O Brasil perdeu um de seus maiores escritores neste sábado (30). Luis Fernando Verissimo, que era muito admirado e considerado uma referência na literatura nacional, tinha 88 anos e faleceu em Porto Alegre. Ele estava na UTI do Hospital Moinhos de Vento desde 11 de agosto, após complicações de pneumonia. A instituição confirmou a morte às 00h40.
Verissimo sofria de problemas cardíacos nos últimos anos e havia sido diagnosticado com doença de Parkinson. Ele passou por uma cirurgia para implantar um marcapasso permanente em 2016, e um derrame em 2021 deixou-o com mobilidade e fala comprometidas.
Ainda não há detalhes sobre o velório e o sepultamento.
Legado literário e cultural
Verissimo nasceu em 2 de dezembro de 1936, em Porto Alegre, onde trabalhou como cronista, romancista, tradutor e roteirista. Ao longo de sua carreira, vendeu mais de 5,6 milhões de exemplares e encantou gerações com textos humorísticos, críticos e acessíveis. Seu primeiro livro, “O Popular”, foi publicado em 1973, mas ele ganhou atenção nacional com “O Analista de Bagé” (1981) após a primeira edição esgotar em dois dias.
Além da literatura, ele era conhecido como colunista de jornais de grande circulação, entre eles O Estado de S. Paulo, O Globo e Zero Hora.

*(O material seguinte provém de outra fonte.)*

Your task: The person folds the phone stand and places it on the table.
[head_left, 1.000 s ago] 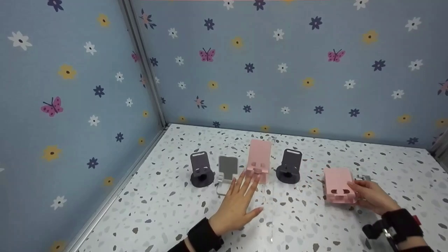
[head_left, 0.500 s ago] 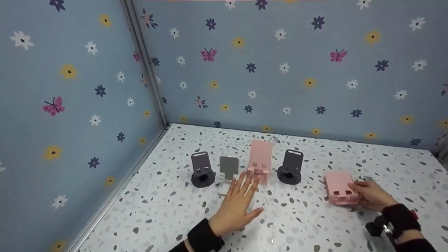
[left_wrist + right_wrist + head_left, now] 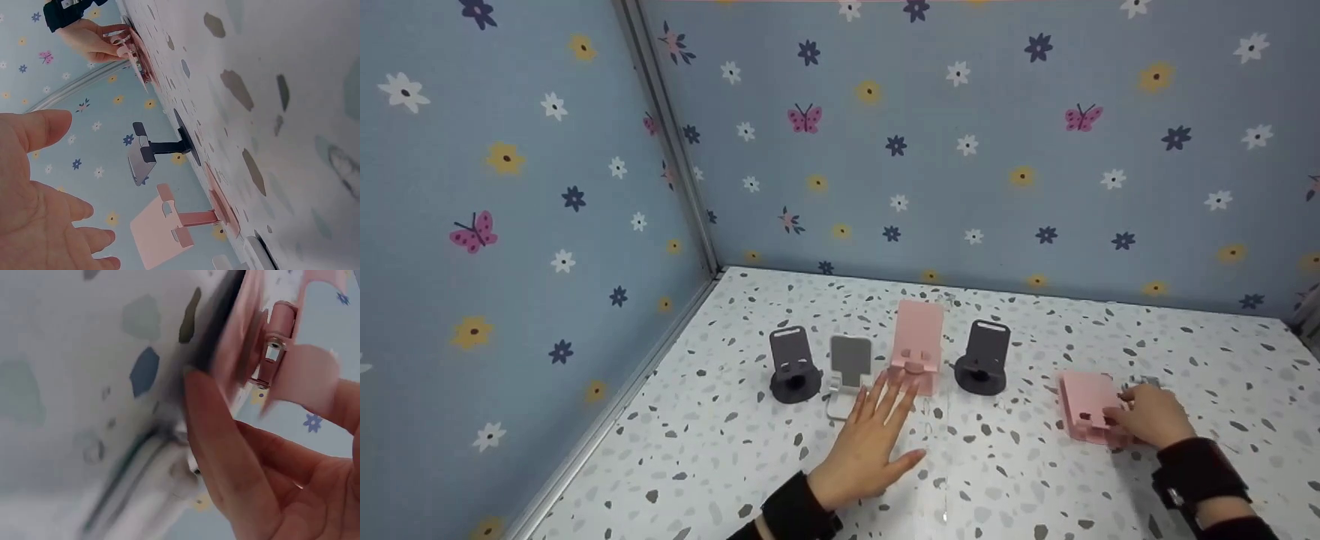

Aficionado por música, tocava saxofone em bandas de jazz, como Renato e seu Sexteto.
Vida pessoal
Ele viveu no Rio de Janeiro de 1962 até 1966, quando se casou com Lúcia Helena Massa, com quem permaneceria até sua morte. O casal teve três filhos: Fernanda, Mariana e Pedro.
Respeitado e reverenciado, Verissimo será uma lacuna irreparável para a cultura brasileira, embora sua obra continue viva como referência de inteligência, humor e sensibilidade.